* **Work required**: This exercise asks for a copy of each line in the records below with the word "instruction" in it.

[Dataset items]
[Start of Attachment]

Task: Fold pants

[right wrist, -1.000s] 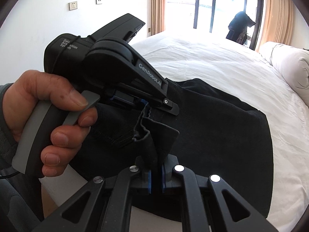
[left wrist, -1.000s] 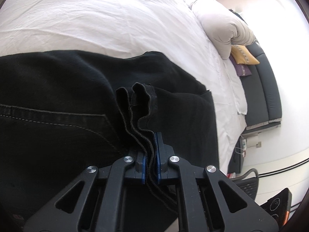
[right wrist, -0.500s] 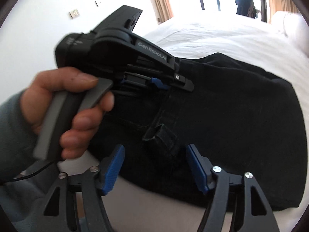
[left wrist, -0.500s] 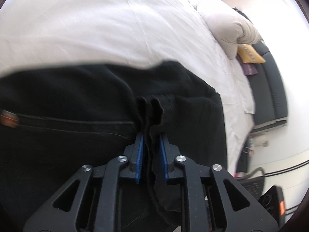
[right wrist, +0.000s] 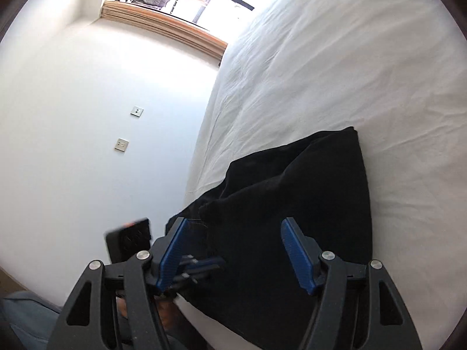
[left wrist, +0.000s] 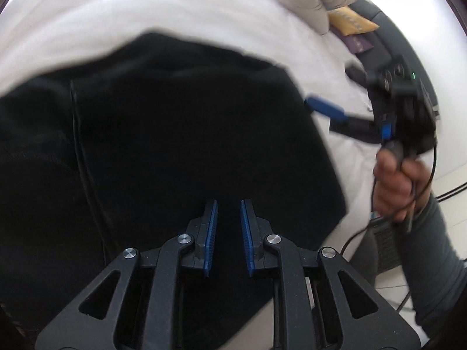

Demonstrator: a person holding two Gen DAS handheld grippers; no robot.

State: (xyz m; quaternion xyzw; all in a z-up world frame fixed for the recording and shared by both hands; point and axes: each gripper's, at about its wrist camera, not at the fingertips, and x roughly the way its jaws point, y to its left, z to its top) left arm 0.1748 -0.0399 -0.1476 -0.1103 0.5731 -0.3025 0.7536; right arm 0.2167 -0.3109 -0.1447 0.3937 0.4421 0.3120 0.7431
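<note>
One pair of black pants (left wrist: 186,134) is lying on one bed (right wrist: 335,73). Two claws are showing: left claw (left wrist: 228,233), right claw (right wrist: 233,250). Two wall sockets (right wrist: 136,111) are showing.

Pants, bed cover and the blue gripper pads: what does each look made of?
Pants: black woven cloth, matte, likely denim or heavy cotton; a stitched seam shows in the left wrist view.
Bed cover: white, thin cotton-like sheet, matte, finely creased.
Pads on the left gripper and right gripper: blue, ribbed, probably rubber or soft plastic, on black, hard-plastic-looking linkages. Both grippers are open.
</note>
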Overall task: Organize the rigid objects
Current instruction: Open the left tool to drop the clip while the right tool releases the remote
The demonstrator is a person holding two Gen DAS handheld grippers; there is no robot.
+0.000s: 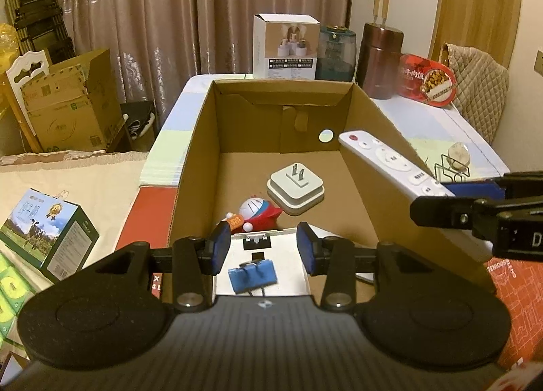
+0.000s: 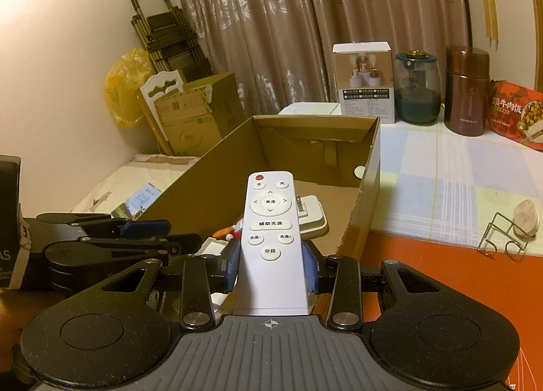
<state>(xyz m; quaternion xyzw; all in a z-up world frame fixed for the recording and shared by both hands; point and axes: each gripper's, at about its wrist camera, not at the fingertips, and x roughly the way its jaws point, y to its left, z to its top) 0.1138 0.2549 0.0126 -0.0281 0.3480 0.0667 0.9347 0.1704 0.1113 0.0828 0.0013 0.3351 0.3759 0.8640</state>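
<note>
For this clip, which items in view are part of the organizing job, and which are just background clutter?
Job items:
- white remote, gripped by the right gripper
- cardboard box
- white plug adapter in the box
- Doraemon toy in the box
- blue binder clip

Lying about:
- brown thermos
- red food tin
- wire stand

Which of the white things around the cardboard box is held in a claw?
The white remote control, clamped in the right claw above the box; the white plug adapter lies loose on the box floor.

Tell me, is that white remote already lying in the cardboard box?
Not yet. The right gripper holds the remote above the cardboard box, over its right wall.
</note>
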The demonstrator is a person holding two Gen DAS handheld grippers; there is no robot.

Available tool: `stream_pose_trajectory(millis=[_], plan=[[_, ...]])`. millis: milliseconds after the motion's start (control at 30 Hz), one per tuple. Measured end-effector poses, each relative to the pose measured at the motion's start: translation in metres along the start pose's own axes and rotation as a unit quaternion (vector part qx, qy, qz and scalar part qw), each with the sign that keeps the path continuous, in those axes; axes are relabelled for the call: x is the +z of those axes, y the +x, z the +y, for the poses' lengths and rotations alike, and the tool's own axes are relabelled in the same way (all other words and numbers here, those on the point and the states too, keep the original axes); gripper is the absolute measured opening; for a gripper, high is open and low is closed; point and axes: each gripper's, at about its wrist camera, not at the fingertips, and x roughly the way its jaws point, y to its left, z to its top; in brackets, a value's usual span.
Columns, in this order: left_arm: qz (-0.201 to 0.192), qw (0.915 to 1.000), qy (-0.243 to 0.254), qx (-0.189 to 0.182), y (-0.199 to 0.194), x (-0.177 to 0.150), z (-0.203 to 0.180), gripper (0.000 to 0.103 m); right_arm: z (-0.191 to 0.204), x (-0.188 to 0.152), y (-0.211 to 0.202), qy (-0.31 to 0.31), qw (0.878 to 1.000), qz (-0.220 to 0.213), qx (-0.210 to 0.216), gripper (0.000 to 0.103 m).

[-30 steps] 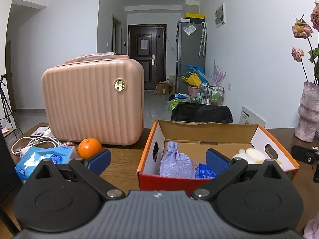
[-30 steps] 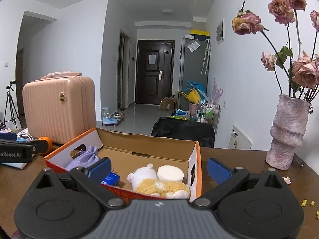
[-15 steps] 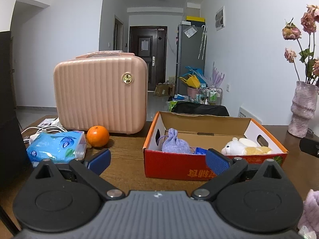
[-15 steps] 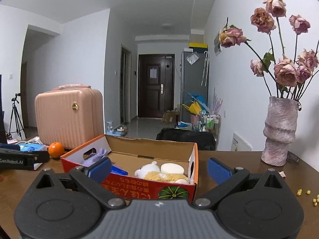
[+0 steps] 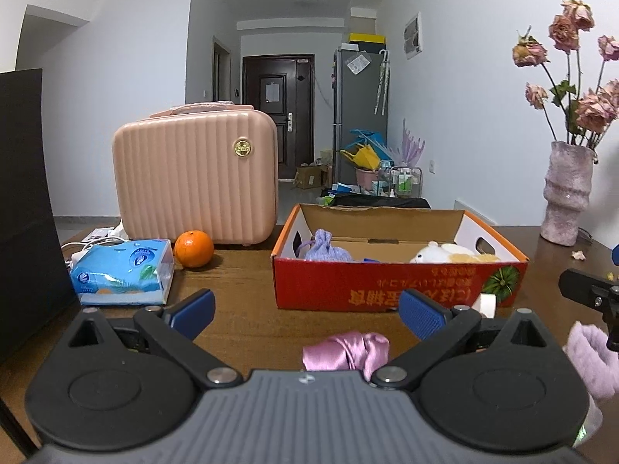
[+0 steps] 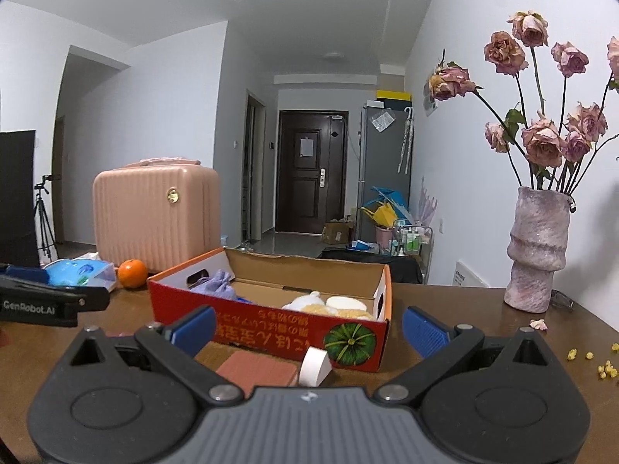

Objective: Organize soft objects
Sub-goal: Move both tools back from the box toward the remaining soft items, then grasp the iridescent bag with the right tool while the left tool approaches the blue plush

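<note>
Midway through the tidy-up, both handheld grippers hang empty before a red cardboard box (image 5: 387, 290) at the centre of each frame, resting on a dark wooden table (image 5: 240, 270). The left gripper (image 5: 305, 309) has its blue-padded fingers spread wide, gripping nothing; at the lower centre of its view a pink satin scrunchie (image 5: 344, 353) lies on the table between them, just short of the box's front wall. A fuzzy lilac item (image 5: 590, 359) sits at the lower right edge, too cropped to identify. The right gripper (image 6: 307, 328) is likewise spread and empty, with a reddish-brown sponge-like block (image 6: 257, 371) and a white tape roll (image 6: 315, 365) in the lower centre of its frame, just in front of the box. Inside the box, a lavender drawstring pouch (image 5: 325, 249) sits at the left, a white-and-tan plush toy (image 5: 445, 255) at the right, and a round white pad (image 6: 344, 303) beside the plush; a small blue item between them is too hidden to name. By that reckoning, several soft pieces are already stowed, while the scrunchie, the lilac piece and perhaps the block remain outside. A pink suitcase (image 5: 195, 178), an orange (image 5: 193, 248) and a blue tissue pack (image 5: 123, 270) occupy the left of the frame; a vase of dried roses (image 6: 537, 249) stands at the right.
</note>
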Motion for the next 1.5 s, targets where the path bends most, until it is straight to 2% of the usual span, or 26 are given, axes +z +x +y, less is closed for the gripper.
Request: stream_pose_trajectory(millis=[633, 1033, 1133, 1400, 1467, 1500], plan=[[0.025, 0.9996, 0.011, -0.007, -0.044, -0.035, 0.004, 0.103, 0.011, -0.03, -0.045, 0.006, 0.999, 0.031, 0.017, 0.103], [0.035, 0.9993, 0.007, -0.011, -0.048, -0.038, 0.011, 0.103, 0.02, -0.04, -0.037, -0.01, 0.997, 0.065, 0.034, 0.102], [0.044, 0.9989, 0.008, -0.014, -0.046, -0.039, 0.011, 0.103, 0.023, -0.043, -0.032, -0.014, 0.996, 0.082, 0.044, 0.096], [0.065, 0.9977, 0.013, -0.016, -0.042, -0.041, 0.008, 0.103, 0.029, -0.058, -0.006, -0.02, 0.984, 0.171, 0.049, 0.072], [0.066, 0.9975, 0.016, -0.02, -0.042, -0.042, 0.007, 0.103, 0.028, -0.062, -0.001, -0.019, 0.981, 0.186, 0.048, 0.052], [0.066, 0.9974, 0.017, -0.02, -0.042, -0.042, 0.006, 0.103, 0.028, -0.063, 0.0, -0.017, 0.98, 0.191, 0.046, 0.046]])
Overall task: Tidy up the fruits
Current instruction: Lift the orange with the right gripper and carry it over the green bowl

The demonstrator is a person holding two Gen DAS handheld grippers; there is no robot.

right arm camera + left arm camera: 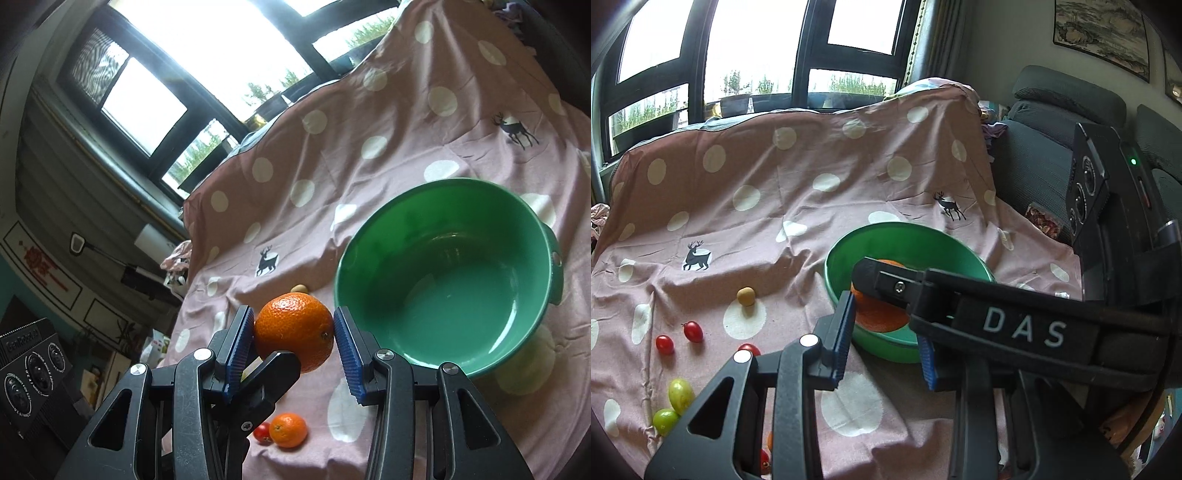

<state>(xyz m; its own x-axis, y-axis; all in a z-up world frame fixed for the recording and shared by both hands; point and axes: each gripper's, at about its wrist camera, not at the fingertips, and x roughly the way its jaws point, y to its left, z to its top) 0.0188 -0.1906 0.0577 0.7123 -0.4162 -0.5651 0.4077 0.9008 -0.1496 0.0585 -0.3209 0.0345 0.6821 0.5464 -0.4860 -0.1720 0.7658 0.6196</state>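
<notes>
Right gripper [293,317]: closed on the big orange, one blue pad pressed on each side.
Big orange [291,339]: between the right fingers, out near their tips, held up off the cloth.
Left gripper [886,347]: blue pads a small way apart, nothing between them.
Left finger tip: poking in under the big orange, just beside the right gripper's left pad.
Small orange [288,430]: on the cloth, below the right fingers and nearer than their tips.
Red tomato [263,432]: touching the small orange, on its left side.
Green fruits [680,396]: two of them side by side on the cloth, well left of the left fingers and nearer than the tips.
More red tomatoes [693,331]: three on the cloth, left of the left fingers, one of them just beside the left finger.
Green bowl [436,221]: on the cloth, just past the right fingers and off to their right. Near edge close to the big orange; cannot tell if touching.
Tan fruit [746,296]: small and round, on a white spot, past the left finger tips and off to the left. Seen by the right camera peeking out just behind the big orange.
Cloth [775,184]: pink with white spots and small dark deer, under all the fruit and up over something tall behind.
Dark seat [1034,158]: far past the fingers, to the right of the cloth.
Window [757,55]: far behind, bright, with dark frames and green plants outside.
</notes>
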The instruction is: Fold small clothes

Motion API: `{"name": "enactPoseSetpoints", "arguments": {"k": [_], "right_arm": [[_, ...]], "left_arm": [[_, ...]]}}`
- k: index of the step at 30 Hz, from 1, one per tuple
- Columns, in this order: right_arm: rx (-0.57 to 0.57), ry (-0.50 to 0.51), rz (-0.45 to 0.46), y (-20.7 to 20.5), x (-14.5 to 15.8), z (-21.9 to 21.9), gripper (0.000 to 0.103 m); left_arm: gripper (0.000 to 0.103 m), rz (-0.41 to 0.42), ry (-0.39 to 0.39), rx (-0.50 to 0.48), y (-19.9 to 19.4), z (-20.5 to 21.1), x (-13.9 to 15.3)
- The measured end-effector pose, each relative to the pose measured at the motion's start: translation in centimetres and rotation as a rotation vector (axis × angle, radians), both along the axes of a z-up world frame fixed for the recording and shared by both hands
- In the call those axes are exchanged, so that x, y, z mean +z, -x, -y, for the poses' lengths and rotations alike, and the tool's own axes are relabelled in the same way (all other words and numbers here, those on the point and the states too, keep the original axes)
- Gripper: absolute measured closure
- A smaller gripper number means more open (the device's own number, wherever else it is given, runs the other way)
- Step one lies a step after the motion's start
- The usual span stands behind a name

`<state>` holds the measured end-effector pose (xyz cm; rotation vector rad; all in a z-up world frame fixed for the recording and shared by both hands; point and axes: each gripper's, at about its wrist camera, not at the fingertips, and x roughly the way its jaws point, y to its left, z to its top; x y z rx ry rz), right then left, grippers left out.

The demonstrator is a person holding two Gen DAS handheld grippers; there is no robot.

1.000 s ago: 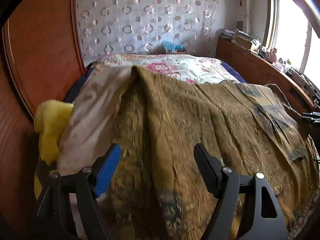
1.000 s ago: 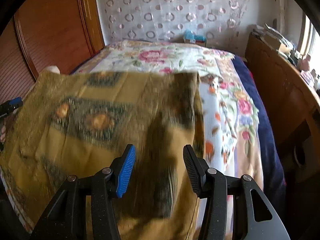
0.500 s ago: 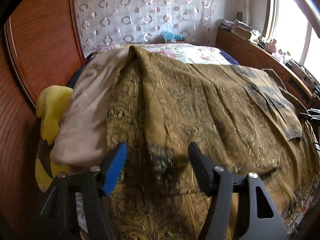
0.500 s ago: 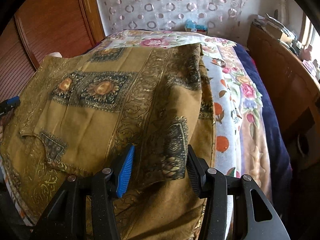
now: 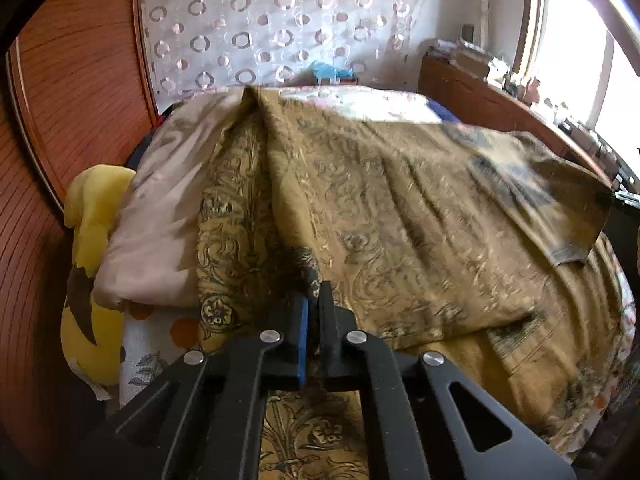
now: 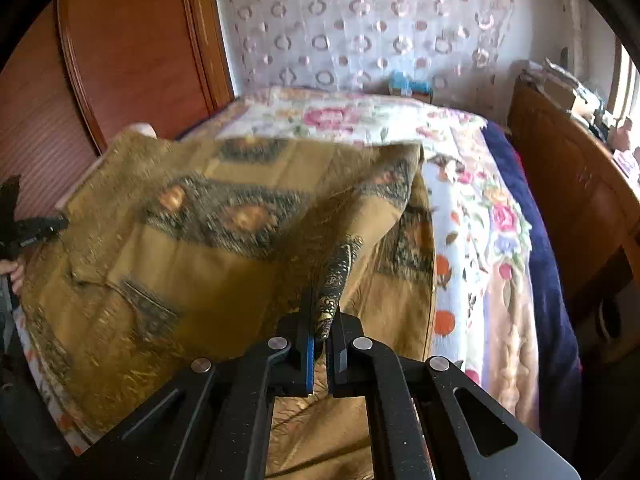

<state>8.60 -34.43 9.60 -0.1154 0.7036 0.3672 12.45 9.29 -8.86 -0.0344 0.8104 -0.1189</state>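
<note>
Meanwhile, on a bed covered with a floral bedspread (image 6: 472, 216), a person is gripping a mustard-gold patterned garment (image 5: 400, 208) at two points so the cloth can be carried over into a fold. The left gripper (image 5: 313, 300) is pinching a dark-printed ridge of fabric near the garment's left side, its jaws closed tight on the cloth. The right gripper (image 6: 323, 320) is doing the same at the opposite near corner, jaws clamped on a bunched tip of the garment, which is rising in a peak off the bed. Holding both near corners this way is keeping the edge taut between the hands, judging by the stretched, lifted panel. A pale beige cloth (image 5: 160, 208) is lying beside the garment, and a yellow plush toy (image 5: 90, 264) is sitting wedged against the wooden wardrobe (image 5: 68, 92).
</note>
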Motion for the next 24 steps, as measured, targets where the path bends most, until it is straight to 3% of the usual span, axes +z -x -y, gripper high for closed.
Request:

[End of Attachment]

* **Solution to the exercise**:
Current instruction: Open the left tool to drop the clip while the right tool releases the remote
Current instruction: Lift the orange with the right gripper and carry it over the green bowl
The instruction is: Fold small clothes

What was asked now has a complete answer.